INSTRUCTIONS FOR THE TASK:
Output the full listing below exactly as it reads, and skip anything that is a picture.

GIVEN INFORMATION:

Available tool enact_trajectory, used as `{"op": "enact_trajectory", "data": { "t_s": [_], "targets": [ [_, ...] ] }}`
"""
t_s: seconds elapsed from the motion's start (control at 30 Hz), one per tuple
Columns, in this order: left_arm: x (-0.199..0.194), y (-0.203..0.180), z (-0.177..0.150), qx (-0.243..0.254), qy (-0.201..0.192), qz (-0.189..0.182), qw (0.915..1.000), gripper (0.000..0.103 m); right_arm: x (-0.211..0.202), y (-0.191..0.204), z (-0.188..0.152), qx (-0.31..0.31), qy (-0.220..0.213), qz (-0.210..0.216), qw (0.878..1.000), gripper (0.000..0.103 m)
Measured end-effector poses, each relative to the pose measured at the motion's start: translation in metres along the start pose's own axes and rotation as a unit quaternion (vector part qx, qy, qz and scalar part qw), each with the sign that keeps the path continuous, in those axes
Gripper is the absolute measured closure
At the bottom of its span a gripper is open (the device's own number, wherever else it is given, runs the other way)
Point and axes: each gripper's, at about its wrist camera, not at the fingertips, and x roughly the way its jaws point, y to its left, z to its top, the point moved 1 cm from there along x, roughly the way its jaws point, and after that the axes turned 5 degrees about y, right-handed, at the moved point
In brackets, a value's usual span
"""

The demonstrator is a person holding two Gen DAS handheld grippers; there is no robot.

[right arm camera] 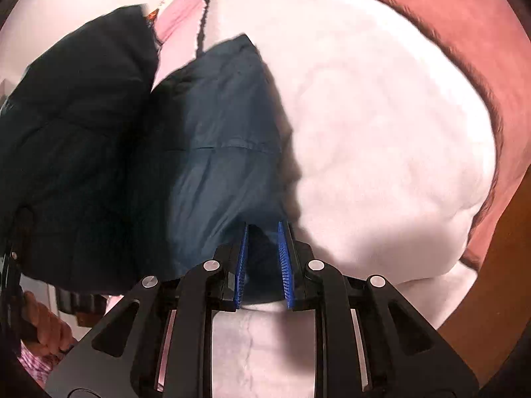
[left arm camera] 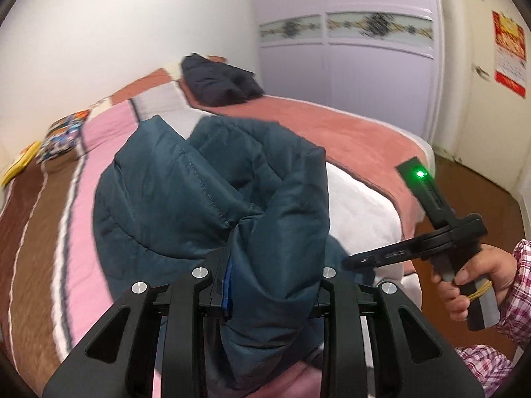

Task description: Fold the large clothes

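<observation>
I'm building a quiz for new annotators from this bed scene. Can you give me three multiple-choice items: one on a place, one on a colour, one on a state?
1. Where does the second, darker garment lie?
A. At the far end of the bed
B. On the floor
C. Hanging on the wardrobe

2. What colour is the jacket being handled?
A. Red
B. Teal blue
C. Yellow

3. How does the left gripper stand?
A. Open and clear of any cloth
B. Holding a pillow
C. Closed on the jacket

Answers: 1 A, it sits on the bed near the wardrobe. 2 B, its quilted fabric is teal in both views. 3 C, fabric bunches between its fingers and hangs down.
</observation>
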Motion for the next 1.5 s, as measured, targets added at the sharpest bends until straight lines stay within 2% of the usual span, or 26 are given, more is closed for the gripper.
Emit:
{"op": "enact_trajectory", "data": {
  "t_s": [0.27, 0.37, 0.43, 0.53, 0.6, 0.7, 0.73, 0.83, 0.9, 1.0, 1.13, 1.2, 1.3, 1.37, 1.43, 1.5],
  "targets": [
    [0.048, -0.03, -0.009, 0.059, 0.053, -0.043, 0.9959, 0.075, 0.005, -0.031, 0.001, 0.022, 0.005, 0.037, 0.999, 0.084],
    [0.068, -0.035, -0.015, 0.065, 0.08, -0.063, 0.9927, 0.074, -0.002, -0.048, 0.003, 0.033, 0.006, 0.051, 0.998, 0.084],
    [0.077, -0.034, -0.018, 0.061, 0.092, -0.07, 0.9914, 0.073, -0.011, -0.051, 0.005, 0.035, -0.001, 0.043, 0.998, 0.084],
    [0.085, -0.033, -0.021, 0.054, 0.103, -0.079, 0.9901, 0.07, -0.032, -0.055, 0.004, 0.034, -0.029, 0.008, 0.999, 0.084],
    [0.086, -0.033, -0.022, 0.051, 0.109, -0.082, 0.9893, 0.069, -0.055, -0.05, 0.012, 0.028, -0.051, 0.008, 0.998, 0.084],
    [0.085, -0.035, -0.021, 0.051, 0.111, -0.085, 0.9888, 0.064, -0.078, -0.026, 0.021, 0.0, -0.069, 0.039, 0.997, 0.084],
    [0.083, -0.035, -0.021, 0.048, 0.111, -0.09, 0.9886, 0.059, -0.085, -0.012, 0.026, -0.018, -0.069, 0.061, 0.996, 0.084],
    [0.076, -0.034, -0.025, 0.038, 0.107, -0.106, 0.9879, 0.047, -0.091, 0.029, 0.043, -0.06, -0.043, 0.113, 0.991, 0.084],
    [0.07, -0.034, -0.027, 0.028, 0.102, -0.119, 0.9873, 0.044, -0.083, 0.05, 0.056, -0.072, -0.011, 0.139, 0.988, 0.084],
    [0.06, -0.031, -0.03, 0.018, 0.094, -0.135, 0.9862, 0.042, -0.065, 0.086, 0.068, -0.09, 0.03, 0.14, 0.986, 0.084],
    [0.045, -0.028, -0.03, 0.02, 0.082, -0.147, 0.9855, 0.041, -0.036, 0.114, 0.087, -0.111, 0.076, 0.13, 0.982, 0.084],
    [0.033, -0.027, -0.032, 0.034, 0.079, -0.15, 0.985, 0.041, -0.015, 0.117, 0.103, -0.113, 0.098, 0.083, 0.985, 0.084],
    [0.011, -0.02, -0.031, 0.047, 0.068, -0.181, 0.98, 0.041, 0.005, 0.102, 0.105, -0.109, 0.112, 0.041, 0.987, 0.096],
    [-0.008, -0.014, -0.031, 0.045, 0.059, -0.222, 0.9722, 0.041, 0.011, 0.092, 0.107, -0.094, 0.116, 0.046, 0.988, 0.1],
    [-0.02, -0.011, -0.032, 0.048, 0.046, -0.236, 0.9694, 0.041, 0.015, 0.078, 0.108, -0.074, 0.118, 0.061, 0.988, 0.103],
    [-0.015, -0.009, -0.032, 0.04, 0.053, -0.234, 0.9699, 0.045, 0.018, 0.072, 0.109, -0.061, 0.119, 0.07, 0.988, 0.103]
  ]
}}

ANSWER SPACE:
Available tool enact_trajectory, used as `{"op": "enact_trajectory", "data": { "t_s": [_], "targets": [ [_, ...] ] }}`
"""
t_s: seconds elapsed from the motion's start (control at 30 Hz), one per tuple
Columns, in this order: left_arm: x (-0.199..0.194), y (-0.203..0.180), z (-0.177..0.150), qx (-0.243..0.254), qy (-0.201..0.192), qz (-0.189..0.182), qw (0.915..1.000), gripper (0.000..0.103 m); right_arm: x (-0.211..0.202), y (-0.191..0.204), z (-0.188..0.152), qx (-0.31..0.31), qy (-0.220..0.213), qz (-0.210..0.216), qw (0.878..1.000), gripper (0.000..0.103 m)
Measured end-effector poses, each relative to the pose measured at the motion's start: translation in metres along the start pose's own axes and rotation as a unit quaternion (vector part qx, qy, qz and scalar part qw), each with the sign that keeps the path continuous, in those axes
Gripper is the absolute measured closure
At the bottom of its span a gripper is open (the device's own number, wherever else it is given, runs the other way)
Point and axes: each gripper's, at about its wrist camera, not at the fingertips, and x roughly the way its jaws point, y to its left, z to its top, the point moved 1 cm from there along x, roughly the way its jaws point, and after that the axes turned 5 degrees about y, right-handed, at the moved point
In brackets, a value's usual span
"""

The demonstrator is a person holding two Gen DAS handheld grippers; there is no robot.

[right arm camera] 
[left arm camera] 

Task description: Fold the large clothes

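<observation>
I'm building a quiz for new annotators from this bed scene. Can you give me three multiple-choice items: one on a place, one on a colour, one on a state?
1. Where does the second, darker garment lie?
A. At the far end of the bed
B. On the floor
C. Hanging on the wardrobe

2. What colour is the jacket being handled?
A. Red
B. Teal blue
C. Yellow

3. How does the left gripper stand?
A. Open and clear of any cloth
B. Holding a pillow
C. Closed on the jacket

Answers: 1 A, it sits on the bed near the wardrobe. 2 B, its quilted fabric is teal in both views. 3 C, fabric bunches between its fingers and hangs down.
</observation>
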Motion for the next 1.5 s, as measured, targets added at the sharpest bends until straight lines stay within 2% of the usual span, or 26 are given, more is closed for the gripper.
Emit:
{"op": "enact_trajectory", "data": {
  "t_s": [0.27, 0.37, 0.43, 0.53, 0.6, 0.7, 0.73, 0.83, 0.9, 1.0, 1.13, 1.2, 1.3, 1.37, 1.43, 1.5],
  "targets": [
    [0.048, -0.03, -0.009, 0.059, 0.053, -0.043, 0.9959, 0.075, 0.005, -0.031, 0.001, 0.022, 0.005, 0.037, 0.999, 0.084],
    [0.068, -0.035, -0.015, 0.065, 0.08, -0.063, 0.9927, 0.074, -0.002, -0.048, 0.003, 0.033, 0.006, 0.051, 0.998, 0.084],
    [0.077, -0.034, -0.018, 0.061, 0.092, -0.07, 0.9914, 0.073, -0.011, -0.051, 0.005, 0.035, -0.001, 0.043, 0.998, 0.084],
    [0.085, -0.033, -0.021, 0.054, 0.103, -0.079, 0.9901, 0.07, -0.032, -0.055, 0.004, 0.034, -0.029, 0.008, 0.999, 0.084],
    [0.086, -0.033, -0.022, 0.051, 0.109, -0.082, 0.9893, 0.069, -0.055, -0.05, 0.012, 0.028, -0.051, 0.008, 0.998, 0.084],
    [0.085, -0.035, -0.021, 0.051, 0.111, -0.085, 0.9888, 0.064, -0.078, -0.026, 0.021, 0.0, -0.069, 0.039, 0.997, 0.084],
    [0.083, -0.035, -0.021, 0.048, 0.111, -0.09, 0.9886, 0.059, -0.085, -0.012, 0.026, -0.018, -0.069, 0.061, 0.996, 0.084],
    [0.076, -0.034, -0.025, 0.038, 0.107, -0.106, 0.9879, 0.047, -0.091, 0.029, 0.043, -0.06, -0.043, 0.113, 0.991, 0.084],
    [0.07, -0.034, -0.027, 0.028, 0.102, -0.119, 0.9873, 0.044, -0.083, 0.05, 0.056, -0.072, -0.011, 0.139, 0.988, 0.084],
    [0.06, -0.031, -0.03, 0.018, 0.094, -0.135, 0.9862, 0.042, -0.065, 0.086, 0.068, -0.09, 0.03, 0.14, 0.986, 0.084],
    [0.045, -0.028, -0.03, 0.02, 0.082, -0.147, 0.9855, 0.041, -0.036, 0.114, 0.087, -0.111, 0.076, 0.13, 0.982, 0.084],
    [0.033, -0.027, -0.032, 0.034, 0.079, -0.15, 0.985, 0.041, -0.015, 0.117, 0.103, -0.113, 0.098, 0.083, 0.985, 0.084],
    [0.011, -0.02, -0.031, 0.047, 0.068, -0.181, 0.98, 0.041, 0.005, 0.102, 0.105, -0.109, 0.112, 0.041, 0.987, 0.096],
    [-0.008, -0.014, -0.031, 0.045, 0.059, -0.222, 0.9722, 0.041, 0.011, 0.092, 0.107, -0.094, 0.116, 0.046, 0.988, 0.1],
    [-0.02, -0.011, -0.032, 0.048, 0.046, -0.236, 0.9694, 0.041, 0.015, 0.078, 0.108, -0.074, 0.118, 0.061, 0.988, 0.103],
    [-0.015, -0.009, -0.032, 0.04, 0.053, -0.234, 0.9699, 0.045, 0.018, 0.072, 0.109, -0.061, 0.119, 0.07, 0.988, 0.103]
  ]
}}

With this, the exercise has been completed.